== Task ==
What you return should match the material below line for line, except that no image appears in it.

== Exercise data ==
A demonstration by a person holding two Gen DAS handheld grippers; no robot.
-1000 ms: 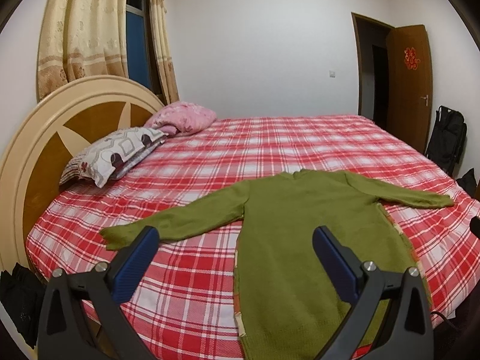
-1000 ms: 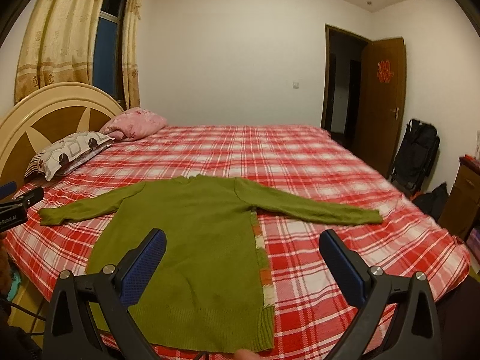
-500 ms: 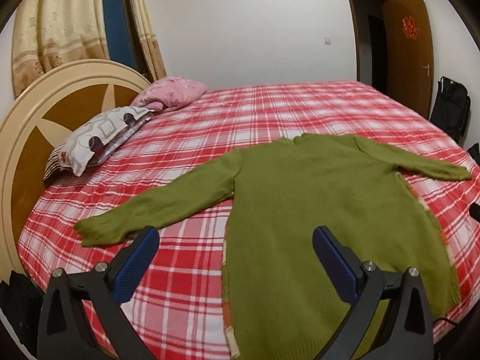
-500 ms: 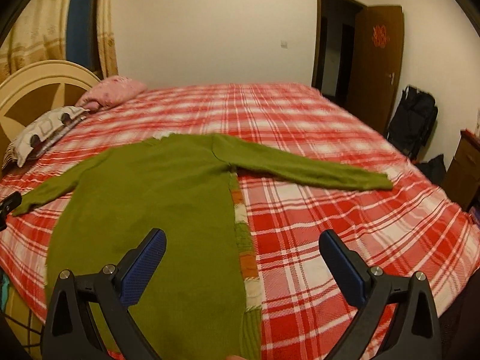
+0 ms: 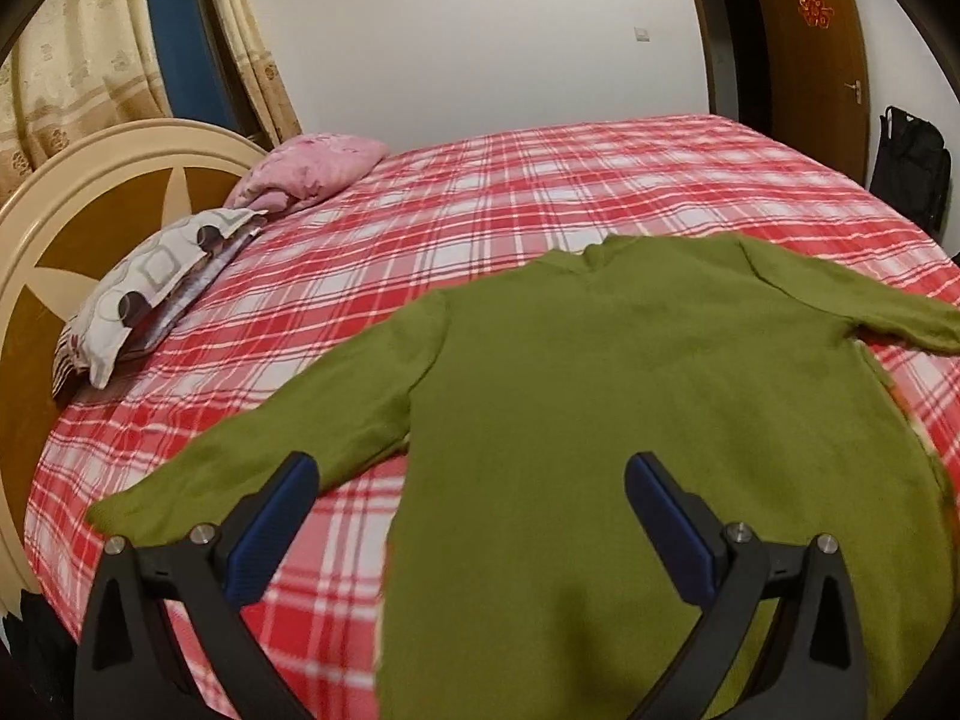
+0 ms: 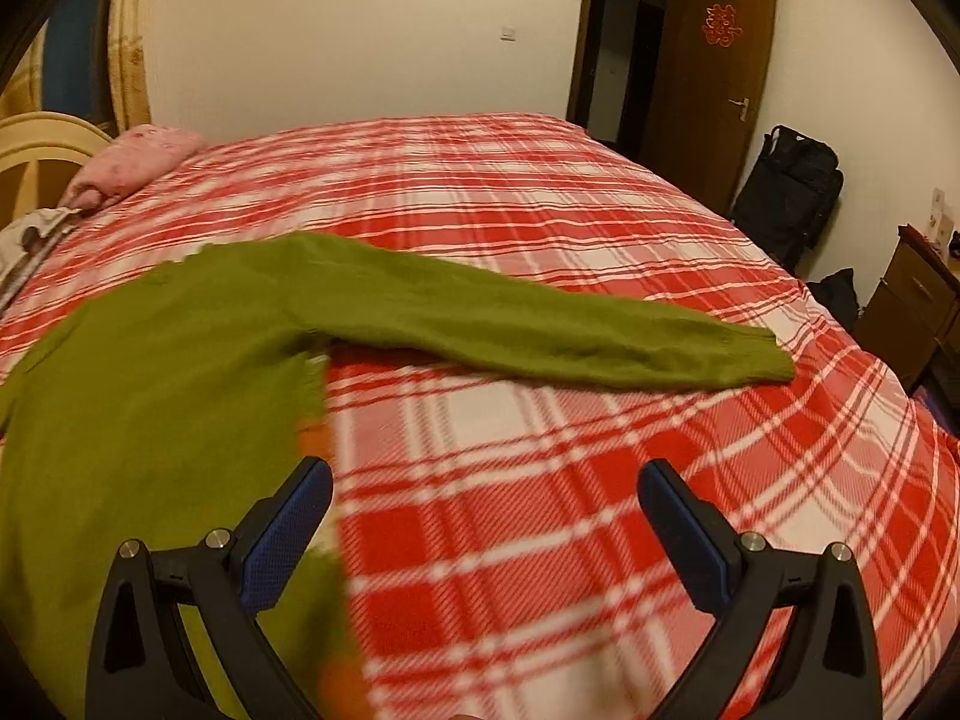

== Worked solution ==
A demonstration by a person holding two Gen DAS handheld grippers; no robot.
-1000 ms: 
-1000 ms: 
-500 ms: 
-500 ms: 
+0 ms: 
+0 ms: 

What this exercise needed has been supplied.